The commercial space business has blossomed over the past decade. Two companies, though, have grabbed the spotlight, emerging as the most ambitious of them all: Blue Origin and SpaceX.

At first glance, these two companies look a lot alike. They are both led by billionaires who became wealthy from the Internet: Jeff Bezos of Blue Origin earned his fortune from Amazon.com, and Elon Musk of SpaceX got rich initially from Web-based businesses, notably PayPal. Both companies are developing large, reusable launch vehicles capable of carrying people and satellites for government and commercial customers. And both are motivated by almost messianic visions of humanity's future beyond Earth. This coming year, we'll likely see some major milestones as these two titans continue to jockey for position.

Over the past few years, SpaceX has become one of the most active launch companies on the planet. In 2018 alone, SpaceX performed 21 launches, representing about 20 percent of roughly 100 worldwide launches.

The company stands out in another way—it's the only one to recover and reuse its rockets. Landings of its Falcon 9 first stages have gone from being novelties, often with explosive failures, to a routine aspect of most missions. Last May, SpaceX introduced its latest version of the Falcon 9, called the Block 5, the first stage of which is designed to be flown 10 or more times.

Although the Falcon 9 will be SpaceX's workhorse for years to come, the company added a new vehicle to its stable three months before introducing the Block 5. Last February, the company launched the first Falcon Heavy, which includes three Falcon 9 first stages lined up in a row. The Falcon Heavy is capable of placing more than 60 metric tons into low Earth orbit, far more than any existing launch vehicle can accomplish.
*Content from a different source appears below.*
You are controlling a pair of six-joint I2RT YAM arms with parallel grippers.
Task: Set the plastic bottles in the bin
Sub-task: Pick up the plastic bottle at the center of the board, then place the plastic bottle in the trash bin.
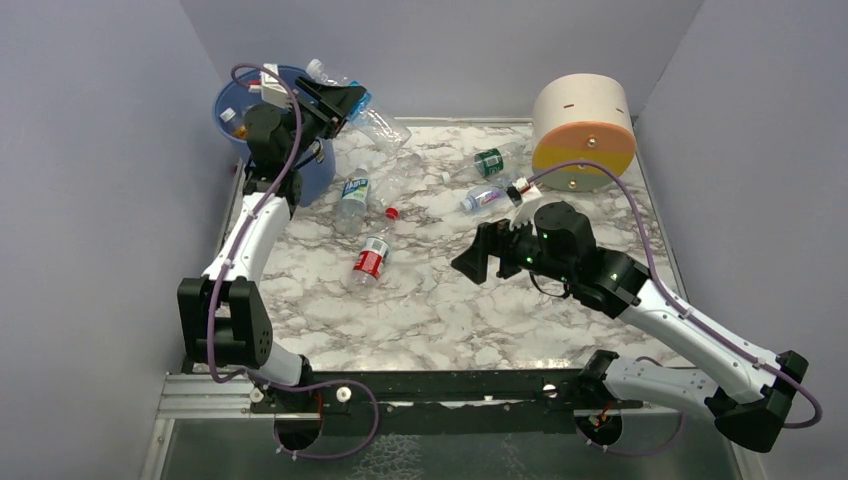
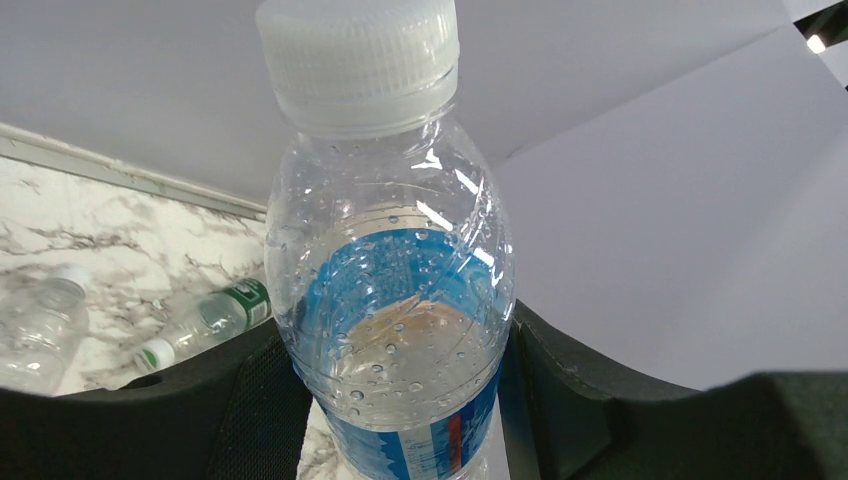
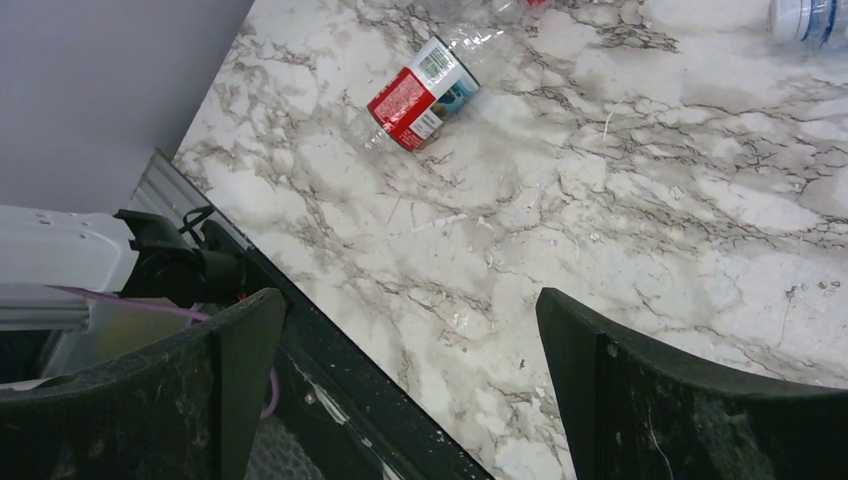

But even the Falcon Heavy pales in comparison with what SpaceX is now developing, a vehicle that until recently was called the Big Falcon Rocket, or BFR. (The R-rated interpretation of that acronym wasn't lost on the rocket's developers, who initially used it as the informal code name for the project.) In late November, Musk announced a name change for the BFR—to Starship for the crewed upper stage, and Super Heavy for the lower booster stage. That booster will have 31 of the company's Raptor engines, which are under development, while Starship will be outfitted with seven Raptor engines. Both stages are intended to be reusable, and Starship will be able to carry dozens of people to destinations far beyond Earth orbit.

SpaceX has modified the design of this colossal vehicle a couple of times since conceiving it in 2016. The most recent version was described at a press conference this past September at the company's California headquarters. This version, Musk said, would be able to place 100 metric tons on the surface of Mars, provided that the spaceship's upper stage was refueled in Earth orbit before departing for the Red Planet.

“I think it looks beautiful," he added, noting the similarity to a fictional rocket ship of graphic-novel fame. “I love the Tintin rocket design, so I kind of wanted to bias it towards that."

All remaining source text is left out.